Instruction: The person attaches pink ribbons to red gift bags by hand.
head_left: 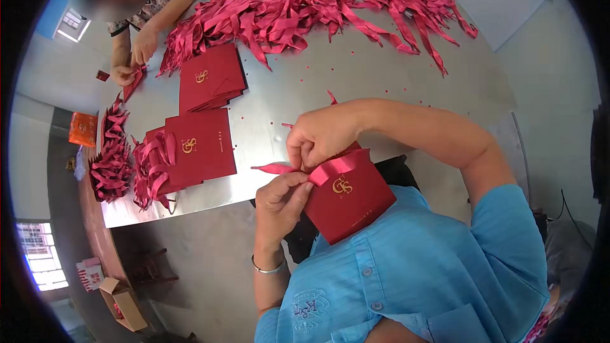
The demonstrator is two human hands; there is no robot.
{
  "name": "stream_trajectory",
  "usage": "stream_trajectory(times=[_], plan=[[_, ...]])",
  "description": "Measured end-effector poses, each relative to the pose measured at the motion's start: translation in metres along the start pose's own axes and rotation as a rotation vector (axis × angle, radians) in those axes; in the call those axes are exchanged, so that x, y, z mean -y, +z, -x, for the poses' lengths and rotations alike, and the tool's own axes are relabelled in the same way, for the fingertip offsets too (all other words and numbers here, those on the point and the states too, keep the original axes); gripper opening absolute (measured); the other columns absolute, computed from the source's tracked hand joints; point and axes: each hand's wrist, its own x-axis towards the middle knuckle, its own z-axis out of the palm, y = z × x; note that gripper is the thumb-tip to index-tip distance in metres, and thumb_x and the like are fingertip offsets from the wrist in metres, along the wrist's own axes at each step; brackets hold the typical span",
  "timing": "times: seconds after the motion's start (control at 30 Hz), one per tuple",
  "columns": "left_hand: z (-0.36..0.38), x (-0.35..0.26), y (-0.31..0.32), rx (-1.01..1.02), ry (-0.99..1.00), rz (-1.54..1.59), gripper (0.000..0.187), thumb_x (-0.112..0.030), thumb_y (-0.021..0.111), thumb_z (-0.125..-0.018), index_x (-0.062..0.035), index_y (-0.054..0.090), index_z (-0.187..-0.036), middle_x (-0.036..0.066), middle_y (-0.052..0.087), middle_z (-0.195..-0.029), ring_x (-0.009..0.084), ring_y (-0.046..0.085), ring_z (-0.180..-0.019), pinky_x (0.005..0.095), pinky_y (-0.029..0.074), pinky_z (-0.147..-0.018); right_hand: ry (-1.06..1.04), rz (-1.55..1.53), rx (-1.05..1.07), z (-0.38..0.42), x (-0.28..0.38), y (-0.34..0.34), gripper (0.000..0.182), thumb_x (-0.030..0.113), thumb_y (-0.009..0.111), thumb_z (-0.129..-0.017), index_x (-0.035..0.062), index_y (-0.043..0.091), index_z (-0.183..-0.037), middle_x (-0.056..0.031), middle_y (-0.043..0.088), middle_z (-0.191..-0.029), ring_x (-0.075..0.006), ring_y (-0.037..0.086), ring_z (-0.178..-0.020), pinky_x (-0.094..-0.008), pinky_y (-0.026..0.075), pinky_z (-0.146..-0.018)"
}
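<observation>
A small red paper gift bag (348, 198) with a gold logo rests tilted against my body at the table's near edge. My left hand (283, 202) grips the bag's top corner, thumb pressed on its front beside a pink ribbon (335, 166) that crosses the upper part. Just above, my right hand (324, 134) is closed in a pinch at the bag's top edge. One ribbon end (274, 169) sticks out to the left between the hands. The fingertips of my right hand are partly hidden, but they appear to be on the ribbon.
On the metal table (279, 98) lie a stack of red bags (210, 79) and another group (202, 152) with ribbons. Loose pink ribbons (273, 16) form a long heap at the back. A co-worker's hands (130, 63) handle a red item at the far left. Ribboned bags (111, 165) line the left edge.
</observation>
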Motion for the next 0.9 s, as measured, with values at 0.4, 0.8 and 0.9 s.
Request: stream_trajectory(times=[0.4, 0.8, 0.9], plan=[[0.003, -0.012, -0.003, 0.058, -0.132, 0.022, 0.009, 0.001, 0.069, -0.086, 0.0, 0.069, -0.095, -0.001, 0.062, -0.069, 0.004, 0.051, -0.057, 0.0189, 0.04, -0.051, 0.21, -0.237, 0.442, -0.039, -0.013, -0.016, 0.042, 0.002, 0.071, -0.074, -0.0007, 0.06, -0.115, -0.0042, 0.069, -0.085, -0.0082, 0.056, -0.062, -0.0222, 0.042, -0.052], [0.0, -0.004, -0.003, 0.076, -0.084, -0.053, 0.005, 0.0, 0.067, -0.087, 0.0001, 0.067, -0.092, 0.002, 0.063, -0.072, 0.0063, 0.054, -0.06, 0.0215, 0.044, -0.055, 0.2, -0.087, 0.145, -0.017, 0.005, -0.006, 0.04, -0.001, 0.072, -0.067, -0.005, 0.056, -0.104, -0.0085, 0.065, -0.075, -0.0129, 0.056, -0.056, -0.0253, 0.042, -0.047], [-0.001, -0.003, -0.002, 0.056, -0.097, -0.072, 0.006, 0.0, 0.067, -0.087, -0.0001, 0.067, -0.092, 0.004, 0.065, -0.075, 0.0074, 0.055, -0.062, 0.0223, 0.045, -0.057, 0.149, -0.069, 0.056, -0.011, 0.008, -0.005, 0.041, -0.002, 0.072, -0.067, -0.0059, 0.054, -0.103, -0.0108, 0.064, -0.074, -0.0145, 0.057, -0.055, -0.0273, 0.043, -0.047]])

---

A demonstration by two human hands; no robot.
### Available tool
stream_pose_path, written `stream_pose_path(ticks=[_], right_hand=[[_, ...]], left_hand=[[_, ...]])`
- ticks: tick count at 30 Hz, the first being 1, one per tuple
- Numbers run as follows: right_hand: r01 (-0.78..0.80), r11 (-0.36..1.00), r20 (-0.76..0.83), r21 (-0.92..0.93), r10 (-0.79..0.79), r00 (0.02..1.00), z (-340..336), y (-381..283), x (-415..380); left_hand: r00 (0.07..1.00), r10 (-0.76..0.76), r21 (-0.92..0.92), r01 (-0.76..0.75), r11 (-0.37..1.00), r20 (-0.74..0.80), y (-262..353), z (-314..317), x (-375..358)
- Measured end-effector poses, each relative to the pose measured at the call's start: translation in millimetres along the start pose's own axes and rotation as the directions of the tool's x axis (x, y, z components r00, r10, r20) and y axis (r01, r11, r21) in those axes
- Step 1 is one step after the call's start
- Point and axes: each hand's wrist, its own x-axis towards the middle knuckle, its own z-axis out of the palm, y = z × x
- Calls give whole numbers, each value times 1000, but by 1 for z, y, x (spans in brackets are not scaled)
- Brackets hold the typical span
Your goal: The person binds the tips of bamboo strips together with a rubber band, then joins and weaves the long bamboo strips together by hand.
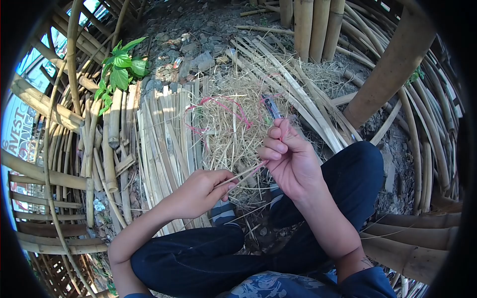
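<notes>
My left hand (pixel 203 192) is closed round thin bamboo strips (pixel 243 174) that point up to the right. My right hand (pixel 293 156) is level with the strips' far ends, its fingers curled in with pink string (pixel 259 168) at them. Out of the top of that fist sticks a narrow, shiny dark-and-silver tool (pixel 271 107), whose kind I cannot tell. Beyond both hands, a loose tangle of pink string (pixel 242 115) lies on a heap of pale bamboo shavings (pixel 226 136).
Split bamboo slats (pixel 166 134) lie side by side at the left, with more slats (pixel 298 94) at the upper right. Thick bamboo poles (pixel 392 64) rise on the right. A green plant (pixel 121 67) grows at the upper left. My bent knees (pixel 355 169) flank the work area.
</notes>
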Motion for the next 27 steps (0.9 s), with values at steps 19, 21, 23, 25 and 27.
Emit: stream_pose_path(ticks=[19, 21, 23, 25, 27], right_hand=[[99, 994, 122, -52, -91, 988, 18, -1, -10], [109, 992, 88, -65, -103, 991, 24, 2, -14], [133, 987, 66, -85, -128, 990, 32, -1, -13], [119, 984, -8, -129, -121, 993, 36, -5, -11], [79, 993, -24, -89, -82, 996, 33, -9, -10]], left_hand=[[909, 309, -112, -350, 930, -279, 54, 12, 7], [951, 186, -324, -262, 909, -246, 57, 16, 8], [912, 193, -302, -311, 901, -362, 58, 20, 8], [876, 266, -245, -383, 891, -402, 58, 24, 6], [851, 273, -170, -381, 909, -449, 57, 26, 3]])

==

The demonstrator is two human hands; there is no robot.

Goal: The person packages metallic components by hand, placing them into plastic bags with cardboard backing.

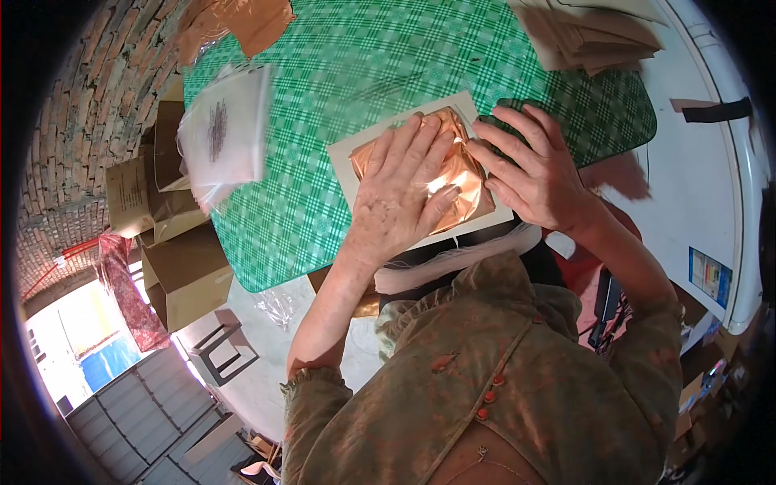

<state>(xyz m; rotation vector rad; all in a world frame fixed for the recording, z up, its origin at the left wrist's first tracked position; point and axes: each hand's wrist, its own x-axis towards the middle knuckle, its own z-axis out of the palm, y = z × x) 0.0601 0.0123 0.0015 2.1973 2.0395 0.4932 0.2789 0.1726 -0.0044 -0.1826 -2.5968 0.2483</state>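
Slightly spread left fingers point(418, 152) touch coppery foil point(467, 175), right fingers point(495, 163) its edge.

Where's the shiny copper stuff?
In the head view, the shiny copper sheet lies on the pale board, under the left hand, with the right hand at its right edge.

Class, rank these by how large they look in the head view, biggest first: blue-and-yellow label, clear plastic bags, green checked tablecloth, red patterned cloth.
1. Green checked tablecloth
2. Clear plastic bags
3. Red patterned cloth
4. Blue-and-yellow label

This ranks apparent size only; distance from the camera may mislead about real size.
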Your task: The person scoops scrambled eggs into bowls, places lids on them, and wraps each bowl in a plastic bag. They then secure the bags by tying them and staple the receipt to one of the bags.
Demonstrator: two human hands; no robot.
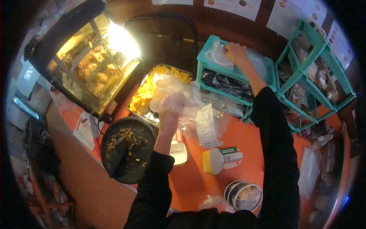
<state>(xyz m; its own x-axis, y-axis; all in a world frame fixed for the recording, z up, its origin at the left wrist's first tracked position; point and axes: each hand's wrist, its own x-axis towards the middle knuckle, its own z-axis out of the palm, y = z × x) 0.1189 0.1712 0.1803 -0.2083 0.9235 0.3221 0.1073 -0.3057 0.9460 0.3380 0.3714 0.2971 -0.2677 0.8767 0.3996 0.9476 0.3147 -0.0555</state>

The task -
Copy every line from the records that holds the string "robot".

Answer box -
The demonstrator is two human hands; there is no robot.
A demonstration by two human hands; no robot.
The demonstrator is two human hands; there is no robot.
Demonstrator: two human hands; no robot.

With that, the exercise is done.